Each line of the material below that holds the word "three" needs to be copied.

--- Recorded data Enclosed Below ---

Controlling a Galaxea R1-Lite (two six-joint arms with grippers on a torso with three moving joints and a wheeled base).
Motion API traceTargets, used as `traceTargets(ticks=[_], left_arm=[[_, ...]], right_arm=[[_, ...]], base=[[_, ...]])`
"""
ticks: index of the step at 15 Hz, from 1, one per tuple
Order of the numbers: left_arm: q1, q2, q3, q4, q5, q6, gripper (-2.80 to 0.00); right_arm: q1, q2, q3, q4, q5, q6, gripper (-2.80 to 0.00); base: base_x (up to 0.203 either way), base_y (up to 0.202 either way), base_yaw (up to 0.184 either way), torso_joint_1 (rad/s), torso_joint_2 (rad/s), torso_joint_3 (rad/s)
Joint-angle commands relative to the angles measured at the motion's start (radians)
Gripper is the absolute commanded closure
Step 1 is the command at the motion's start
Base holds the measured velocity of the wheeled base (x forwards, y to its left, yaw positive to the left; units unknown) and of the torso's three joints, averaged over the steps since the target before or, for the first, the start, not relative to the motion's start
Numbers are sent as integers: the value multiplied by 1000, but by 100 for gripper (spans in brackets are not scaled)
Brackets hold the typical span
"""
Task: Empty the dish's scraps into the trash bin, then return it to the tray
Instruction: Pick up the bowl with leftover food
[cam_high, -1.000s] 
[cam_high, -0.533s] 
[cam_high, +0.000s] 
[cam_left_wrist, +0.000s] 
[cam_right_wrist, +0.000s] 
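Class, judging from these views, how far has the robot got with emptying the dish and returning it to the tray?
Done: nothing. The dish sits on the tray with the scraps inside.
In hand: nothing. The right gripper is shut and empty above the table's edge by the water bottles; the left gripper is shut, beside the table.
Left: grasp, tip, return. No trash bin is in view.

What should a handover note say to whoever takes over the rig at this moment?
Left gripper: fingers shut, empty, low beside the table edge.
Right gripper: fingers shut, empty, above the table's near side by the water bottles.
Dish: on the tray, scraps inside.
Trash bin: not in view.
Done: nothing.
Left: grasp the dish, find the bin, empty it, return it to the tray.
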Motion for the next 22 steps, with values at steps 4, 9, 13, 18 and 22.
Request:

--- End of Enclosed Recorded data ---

**Result of this task:**
Controlling a Galaxea R1-Lite (two six-joint arms with grippers on a torso with three moving joints and a wheeled base).
Base holds the measured velocity of the wheeled base (x forwards, y to its left, yaw positive to the left; units unknown) and of the torso's three joints, averaged over the steps since the target before or, for the first, the start, not relative to the motion's start

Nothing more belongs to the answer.